I am hereby declaring 99 Pinocchios on Barack Obama, all the people who work for him, everyone in the Republican party, and most everyone in the press who has reported on Benghazi.
This is about what has to be one of the most inane disagreements in the history of American politics, the argument about whether Obama called the Benghazi attack an "act of terror" or a "terrorist attack." Incredibly, people are still bickering over this. The other day Darrell Issa expressed his outrage that Obama had, in his diabolical attempt to cover up the incident, used the phrase "act of terror," which, let's be honest, is almost like saying, "Way to go, al Qaeda!", instead of using the far, far, far more condemnatory phrase "terrorist attack." It's like the difference between saying "steaming pile of bullshit" when you ought to say "steaming bullshit pile"-anyone who can't tell the difference between the two obviously can't be trusted to run the country. Then the ordinarily reasonable Glenn Kessler, The Washington Post's fact-checker, sternly judged Obama to be guilty of a Four Pinnochio whopper, because at his last press conference he said, "The day after it happened, I acknowledged that this was an act of terrorism," when in fact he didn't say "act of terrorism but just "act of terror." Facts? Checked.

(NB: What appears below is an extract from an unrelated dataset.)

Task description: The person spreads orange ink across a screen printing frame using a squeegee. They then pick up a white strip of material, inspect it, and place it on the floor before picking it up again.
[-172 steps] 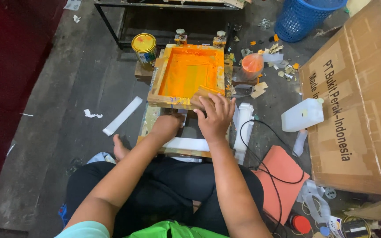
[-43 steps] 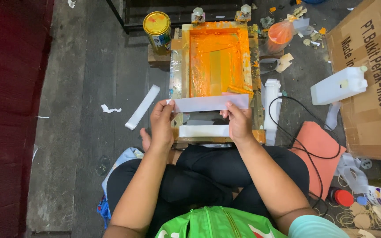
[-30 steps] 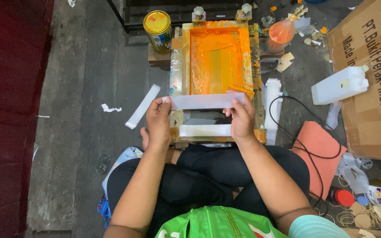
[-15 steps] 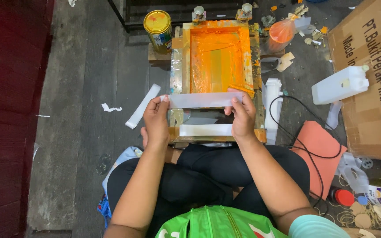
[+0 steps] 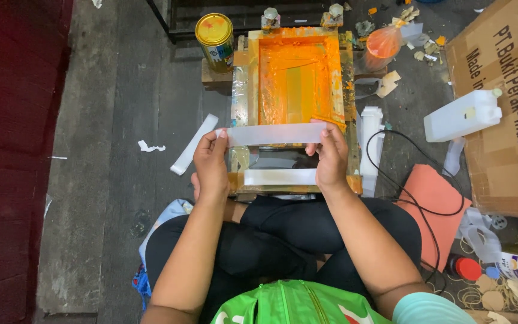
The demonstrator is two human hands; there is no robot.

But here's what nobody seems to get: Benghazi was not a terrorist act. Or an act of terror. Or an act of terrorism.
Before my Republican friends start getting red in the face, that doesn't mean it wasn't awful. Many awful things are not terrorism. Pearl Harbor wasn't terrorism. Jeffrey Dahmer's murders weren't terrorism. Adam Sandler's Jack and Jill wasn't terrorism. Terrorism is something quite specific: the intentional killing of civilians in order to achieve a political end. It's the "civilian" part that makes it terrorism and not something else. Perhaps some conservatives think that any violent action committed by Muslims is terrorism, but it isn't.
As it happens, there's a nice succinct definition of terrorism in U.S. law, section 2656f(d) of Title 22 of the United States Code, which reads, "the term 'terrorism' means premeditated, politically motivated violence perpetrated against non-combatant targets by subnational groups or clandestine agents."
So why wasn't Benghazi terrorism? Because the people targeted weren't civilians. As The Wall Street Journal has reported, "The U.S. effort in Benghazi was at its heart a CIA operation, according to officials briefed on the intelligence. Of the more than 30 American officials evacuated from Benghazi following the deadly assault, only seven worked for the State Department. Nearly all the rest worked for the CIA, under diplomatic cover, which was a principal purpose of the consulate, these officials said." CIA officials are not civilians. That doesn't make their deaths any less tragic or painful for their families, but it's the truth. Nor is a CIA outpost a civilian target.
Of all the things you could say about Benghazi, why is this the one Republicans are so obsessed with? My guess is because they have so little else to work with. But they're being abetted by the Obama administration, which continues to play this game, because they've bought into the idea that if you call an attack "terrorism," that means you're really mad about it and you'll be tough and strong in your response, while if you call it something else you're not very mad and you'll be all wimpy about it.
So everybody gets Pinocchios. Can we move on now?